Once I was sure that I’d finished vomiting, I stood up straight, looked in the mirror, and brushed my teeth.

I wanted to tell my dad that I’d just thrown up, so I walked out of the bathroom and ambled down the hall to my parents’ bedroom. With each step I took, I felt worse and worse.

Freezing.

I was freezing.

Putting my hand to the doorknob, I turned it and pushed the door open.

“Dad,” I called as I flipped on the light.

“Shit, fuck, Demi,” he cursed.

His response hadn’t been startled because I woke him from a deep sleep. It came because I’d just caught him with his pants down. Or technically, they were off. He was standing at the side of the bed he shared with my mother, and a woman who was not my mother was naked on her back, her torso propped up on her elbows, and her legs wrapped around him.

Well, they had been wrapped around him.

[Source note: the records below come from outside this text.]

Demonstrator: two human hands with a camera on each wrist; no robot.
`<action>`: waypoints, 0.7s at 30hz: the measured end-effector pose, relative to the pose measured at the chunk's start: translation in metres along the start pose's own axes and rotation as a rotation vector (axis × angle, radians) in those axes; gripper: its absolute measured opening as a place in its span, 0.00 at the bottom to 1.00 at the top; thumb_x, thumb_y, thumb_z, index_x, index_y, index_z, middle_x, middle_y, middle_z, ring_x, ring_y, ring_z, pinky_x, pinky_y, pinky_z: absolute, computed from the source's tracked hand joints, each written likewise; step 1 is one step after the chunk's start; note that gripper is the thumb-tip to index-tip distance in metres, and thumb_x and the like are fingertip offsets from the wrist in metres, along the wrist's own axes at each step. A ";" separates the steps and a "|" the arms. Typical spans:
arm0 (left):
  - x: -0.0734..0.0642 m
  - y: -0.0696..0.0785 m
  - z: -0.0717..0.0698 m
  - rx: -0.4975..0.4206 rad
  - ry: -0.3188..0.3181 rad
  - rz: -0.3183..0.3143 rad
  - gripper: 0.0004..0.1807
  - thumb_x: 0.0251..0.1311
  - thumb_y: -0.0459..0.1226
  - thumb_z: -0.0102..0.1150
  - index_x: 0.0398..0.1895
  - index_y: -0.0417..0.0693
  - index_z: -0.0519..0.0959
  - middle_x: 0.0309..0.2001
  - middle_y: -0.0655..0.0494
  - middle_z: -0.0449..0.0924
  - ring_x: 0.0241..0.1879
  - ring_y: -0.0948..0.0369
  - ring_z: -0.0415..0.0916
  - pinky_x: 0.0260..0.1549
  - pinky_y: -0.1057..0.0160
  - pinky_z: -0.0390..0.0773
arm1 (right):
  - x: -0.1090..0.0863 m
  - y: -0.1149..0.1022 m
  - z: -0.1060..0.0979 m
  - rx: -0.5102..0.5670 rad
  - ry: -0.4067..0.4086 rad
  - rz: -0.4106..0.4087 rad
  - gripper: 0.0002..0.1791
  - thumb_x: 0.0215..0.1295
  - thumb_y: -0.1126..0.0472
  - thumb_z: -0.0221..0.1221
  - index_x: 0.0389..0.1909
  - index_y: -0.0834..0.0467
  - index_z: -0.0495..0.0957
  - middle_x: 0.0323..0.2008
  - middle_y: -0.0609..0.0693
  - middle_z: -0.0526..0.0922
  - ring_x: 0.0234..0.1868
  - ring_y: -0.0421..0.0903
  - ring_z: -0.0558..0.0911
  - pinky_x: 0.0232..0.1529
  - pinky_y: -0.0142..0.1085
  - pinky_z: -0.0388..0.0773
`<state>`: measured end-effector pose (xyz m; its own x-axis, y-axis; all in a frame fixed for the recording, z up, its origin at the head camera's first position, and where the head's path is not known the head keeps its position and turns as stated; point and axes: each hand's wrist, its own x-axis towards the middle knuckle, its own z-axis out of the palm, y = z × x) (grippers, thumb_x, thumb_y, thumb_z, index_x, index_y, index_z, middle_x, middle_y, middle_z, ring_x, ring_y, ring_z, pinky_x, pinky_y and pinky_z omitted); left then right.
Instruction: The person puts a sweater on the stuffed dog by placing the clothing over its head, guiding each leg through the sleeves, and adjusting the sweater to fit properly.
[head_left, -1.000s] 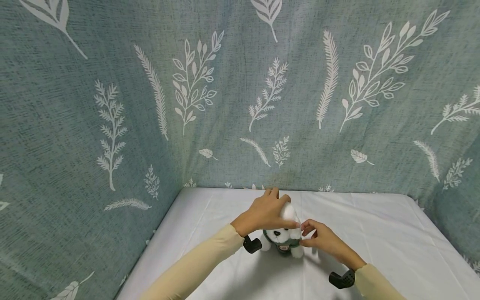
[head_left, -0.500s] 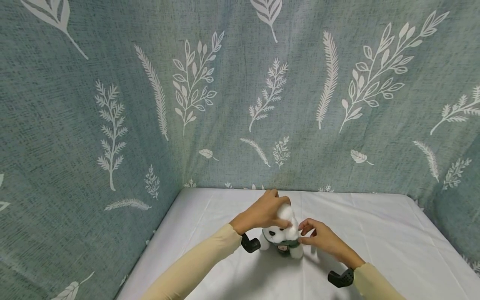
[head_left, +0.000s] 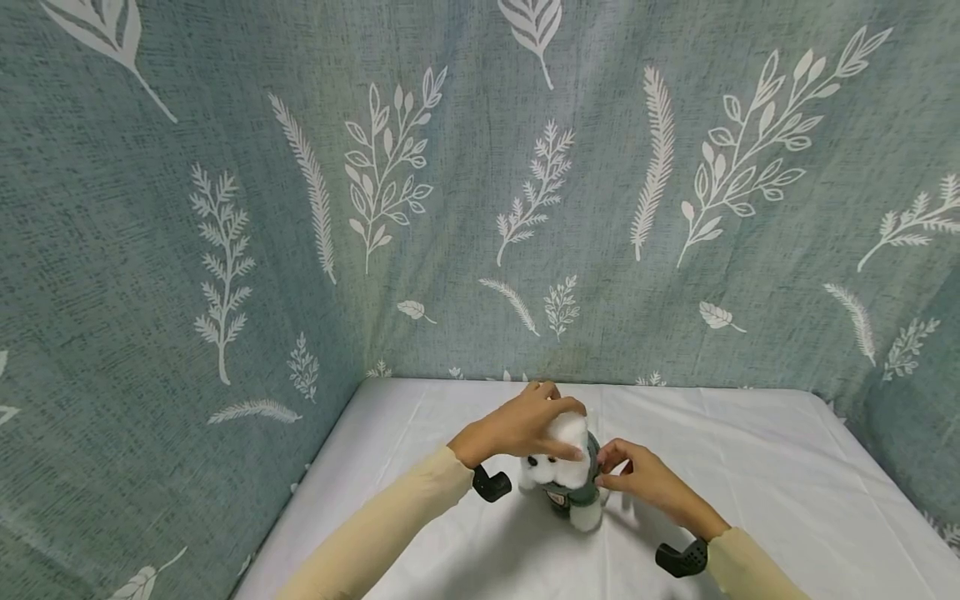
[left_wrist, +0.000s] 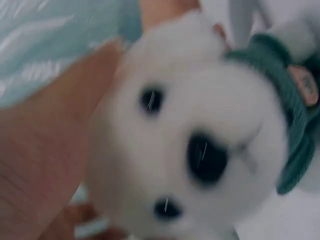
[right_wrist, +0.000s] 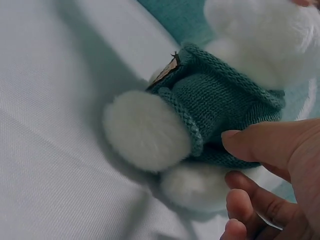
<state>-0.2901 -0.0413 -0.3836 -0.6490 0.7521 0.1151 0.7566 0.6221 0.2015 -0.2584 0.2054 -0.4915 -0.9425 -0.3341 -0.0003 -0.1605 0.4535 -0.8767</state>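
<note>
A white plush dog (head_left: 570,475) in a green knitted sweater stands on the white cloth, its head turned toward the left of the head view. My left hand (head_left: 525,427) grips the head from above, thumb across the face. Up close in the left wrist view, the plush dog's face (left_wrist: 200,100) shows dark eyes and a black nose. On the toy's other side is my right hand (head_left: 647,479). In the right wrist view its thumb (right_wrist: 255,145) touches the sweater (right_wrist: 215,100), while the other fingers, loosely bent, lie near a white fluffy leg (right_wrist: 195,187).
White cloth (head_left: 720,450) covers the table. Grey-green curtains with white leaf prints (head_left: 450,208) rise along its back and sides. A black wrist camera (head_left: 492,484) sits at the left wrist and another black wrist camera (head_left: 682,558) at the right.
My left hand has shifted slightly left and turned the plush dog, so its face points further left and more of the sweater's side shows. The right hand has stayed nearly in place.
</note>
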 end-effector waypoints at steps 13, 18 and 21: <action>-0.002 0.025 0.015 0.177 0.057 -0.190 0.39 0.53 0.60 0.73 0.62 0.49 0.73 0.43 0.43 0.75 0.37 0.51 0.73 0.31 0.59 0.77 | 0.001 -0.005 0.002 0.030 0.080 0.089 0.10 0.72 0.54 0.65 0.47 0.55 0.80 0.42 0.51 0.81 0.39 0.50 0.78 0.39 0.44 0.76; -0.001 0.005 0.011 -0.059 0.043 -0.104 0.32 0.53 0.46 0.78 0.60 0.53 0.76 0.46 0.48 0.75 0.40 0.57 0.70 0.34 0.65 0.75 | 0.002 -0.005 0.002 0.074 0.099 0.108 0.13 0.75 0.51 0.61 0.49 0.55 0.79 0.40 0.51 0.82 0.40 0.52 0.78 0.38 0.45 0.75; -0.001 -0.006 0.008 -0.155 0.039 -0.029 0.31 0.51 0.40 0.79 0.59 0.54 0.78 0.53 0.48 0.74 0.48 0.56 0.70 0.39 0.65 0.77 | 0.004 -0.006 0.000 0.079 0.116 0.122 0.14 0.77 0.49 0.59 0.49 0.55 0.78 0.38 0.51 0.83 0.38 0.53 0.77 0.36 0.43 0.73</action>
<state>-0.2934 -0.0438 -0.3926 -0.6752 0.7233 0.1445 0.7181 0.5998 0.3530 -0.2613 0.2011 -0.4864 -0.9817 -0.1812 -0.0579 -0.0234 0.4169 -0.9087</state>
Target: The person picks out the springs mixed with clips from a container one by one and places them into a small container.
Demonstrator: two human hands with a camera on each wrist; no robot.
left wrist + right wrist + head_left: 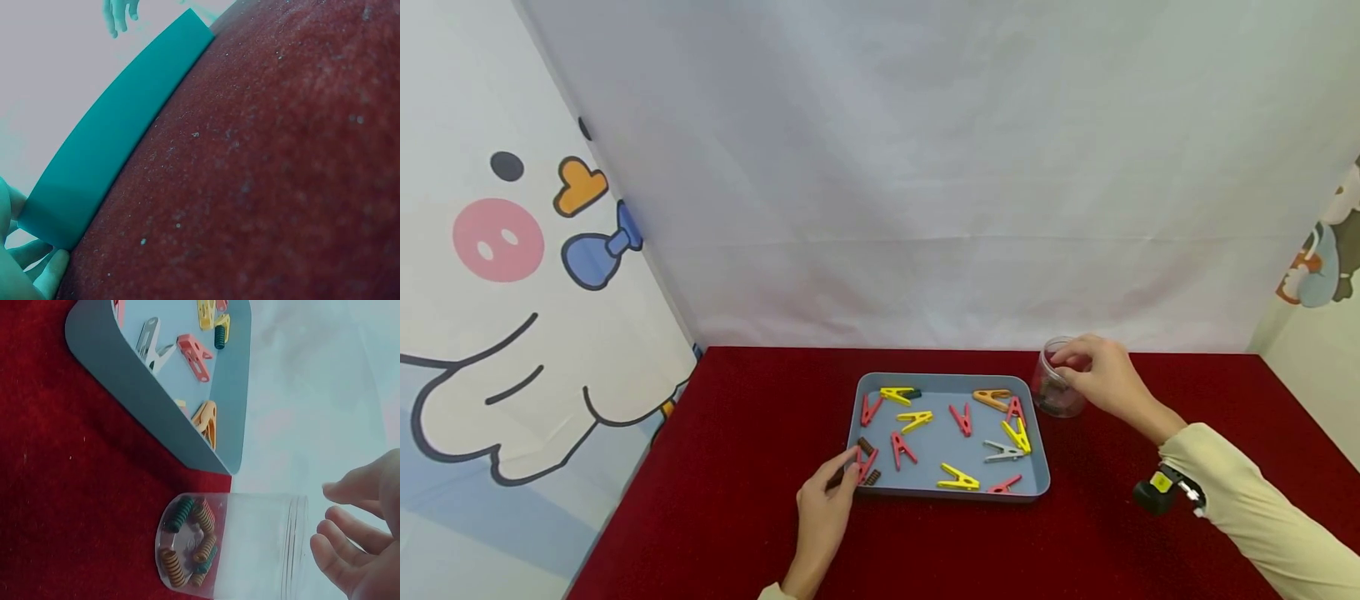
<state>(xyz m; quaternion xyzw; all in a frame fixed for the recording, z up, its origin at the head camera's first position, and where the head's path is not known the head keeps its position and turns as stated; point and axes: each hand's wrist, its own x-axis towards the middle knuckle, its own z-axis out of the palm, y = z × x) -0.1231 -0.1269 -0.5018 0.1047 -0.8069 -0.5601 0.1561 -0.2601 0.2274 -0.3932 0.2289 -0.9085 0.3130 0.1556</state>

The second I walked in, my father had stepped back from her and unfortunately, he turned toward me.

I couldn’t respond.

That was mostly because the moment I opened my mouth, which was several seconds after I took in the scene before me, I vomited all over the floor.

As soon as I could, I turned and ran back down the hall to the bathroom. I locked myself inside, laid down on the floor, and burst into tears.

I didn’t open the door again until the following morning when my mom got home.

Suffice it to say that we didn’t go shopping or to the movies that weekend.